Malheureusement, cette loi est restée lettre morte puisque les 30 textes d’application que nous avons proposés sont restés dans le tiroir du gouvernement d’où l’absence aujourd’hui d’une quelconque stratégie de prévention avec le résultat palpable sur le terrain à savoir les effets dévastateurs de ces phénomènes d’Est en Ouest et du Nord au Sud et même l’extrême Sud de notre territoire.

Ce qui a engendré une gestion à vue de ces catastrophes par les pouvoirs concernés et leur agitation après coup avec des interventions de bricolage qui ne font qu’amplifier les effets désastreux engendrés par ces évènements.

Les mécanismes actuels pour faire face aux risques majeurs sont-ils adaptés ou pensez-vous qu’il faille explorer d’autres pistes ?

Seulement l’application de la loi 04/20 dans sa globalité sans aucune dérogation d’une part et la délocalisation des enjeux à l’origine de ces désastres récurrents.

Équiper les services de la protection civile et l’organe de l’ANP chargé des catastrophes de moyens aériens efficaces de lutte contre les méga-incendies (bombardiers d’eau) pour agir immédiatement quelques minutes après le départ d’un feu. Adaptation et action sont les clés de voûte pour la maîtrise des feux dévastateurs.

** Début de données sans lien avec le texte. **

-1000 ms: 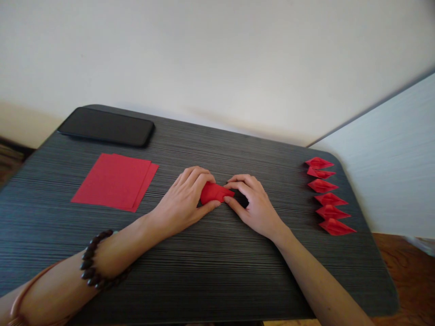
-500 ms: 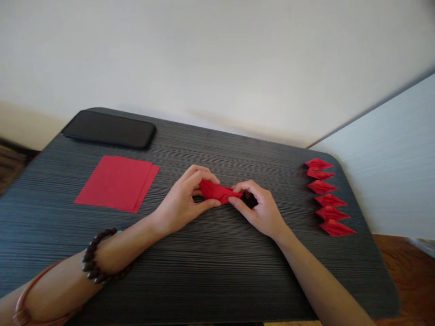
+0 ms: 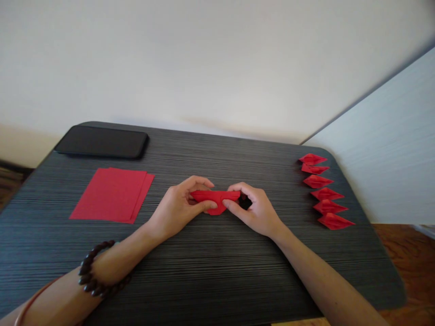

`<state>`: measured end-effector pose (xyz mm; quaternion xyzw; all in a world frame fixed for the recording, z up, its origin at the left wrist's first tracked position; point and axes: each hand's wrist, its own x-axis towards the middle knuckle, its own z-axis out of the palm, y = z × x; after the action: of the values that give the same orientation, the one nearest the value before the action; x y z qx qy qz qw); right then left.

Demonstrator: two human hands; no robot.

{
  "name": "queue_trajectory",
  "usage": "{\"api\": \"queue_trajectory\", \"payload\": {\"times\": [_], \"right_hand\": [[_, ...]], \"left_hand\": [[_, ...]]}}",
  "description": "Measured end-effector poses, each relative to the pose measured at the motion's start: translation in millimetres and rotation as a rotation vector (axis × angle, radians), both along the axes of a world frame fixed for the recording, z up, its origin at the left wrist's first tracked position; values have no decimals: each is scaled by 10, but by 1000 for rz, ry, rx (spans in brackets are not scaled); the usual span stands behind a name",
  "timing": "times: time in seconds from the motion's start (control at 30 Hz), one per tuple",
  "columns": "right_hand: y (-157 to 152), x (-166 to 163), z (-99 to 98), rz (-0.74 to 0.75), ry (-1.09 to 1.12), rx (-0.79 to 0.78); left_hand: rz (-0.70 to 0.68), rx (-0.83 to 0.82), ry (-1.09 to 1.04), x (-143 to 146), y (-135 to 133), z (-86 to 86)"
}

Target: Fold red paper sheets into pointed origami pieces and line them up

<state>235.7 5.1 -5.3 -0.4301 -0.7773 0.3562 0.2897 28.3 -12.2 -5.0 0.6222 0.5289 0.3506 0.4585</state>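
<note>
A folded red paper boat (image 3: 217,204) is held between both hands over the middle of the dark table. My left hand (image 3: 185,203) grips its left end, thumb on the near face and fingers behind. At the right end my right hand (image 3: 253,208) pinches it the same way, with the thumb pressed against the front. The paper's long top edge lies nearly level, and its lower part narrows downward. The fingers hide its far side.
Flat red paper sheets (image 3: 108,194) lie stacked at the left. Behind them is a black phone (image 3: 102,142). Several folded red paper boats (image 3: 329,194) form a row along the right side of the table (image 3: 217,271). A pale wall (image 3: 204,59) rises behind.
The folded paper has turned from a slant to nearly level, with more of its front face showing. Both hands still hold it. The whole view has tilted slightly.
</note>
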Motion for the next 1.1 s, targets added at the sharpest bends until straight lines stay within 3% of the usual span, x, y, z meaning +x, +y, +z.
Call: {"api": "queue_trajectory", "payload": {"times": [0.17,0.37,0.47,0.8,1.1], "right_hand": [[10,11,-13,-14,26,58],[20,8,-81,14,-57,209],[15,4,-102,28,-127,260],[9,-4,-129,26,-215,329],[7,-5,-112,12,-143,261]], "left_hand": [[-29,0,50,-42,14,12],[-69,327,254,-150,90,-43],[-119,406,308,-161,95,-62],[-181,473,352,-156,72,-110],[-153,441,368,-129,57,-52]]}}
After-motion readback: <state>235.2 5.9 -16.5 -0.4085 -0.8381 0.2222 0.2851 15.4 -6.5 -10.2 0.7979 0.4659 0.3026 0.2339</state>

Ne faut-il pas mettre en place un dispositif d’alerte précoce pour évacuer les populations en cas d’incendies ? Ce dispositif a-t-il manqué aux secouristes à El Tarf mercredi ?

Comme réponse à cette question je vous renvoie aux recommandations de la conférence nationale organisée les 7 et 8 décembre 2020 par le MDN et dont le thème principal concerne la gestion et la prévention des risques majeurs en Algérie.

Certes, le dispositif d’alerte et de veille représente le soubassement du PGP (plan général de prévention) mais les simulations grandeur nature ainsi que la projection de scénarii catastrophe sont la clé pour la réussite du déroulement des plans ORSEC.

L’Algérie a-t-elle tiré les leçons des incendies de 2021 ? 

En tant qu’expert en quantification des risques, je dois toujours axer mon analyse sur le retour d’expérience c’est-à-dire tirer les leçons des catastrophes antérieures, de cette appréciation technique.

C’est malheureusement encore une fois l’absence totale de règles et de procédures fiables indispensables dans la conduite des phases d’anticipation, préparation, protection et déclenchement des plans ORSEC dans la situation co-catastrophe c’est-à-dire la phase rouge.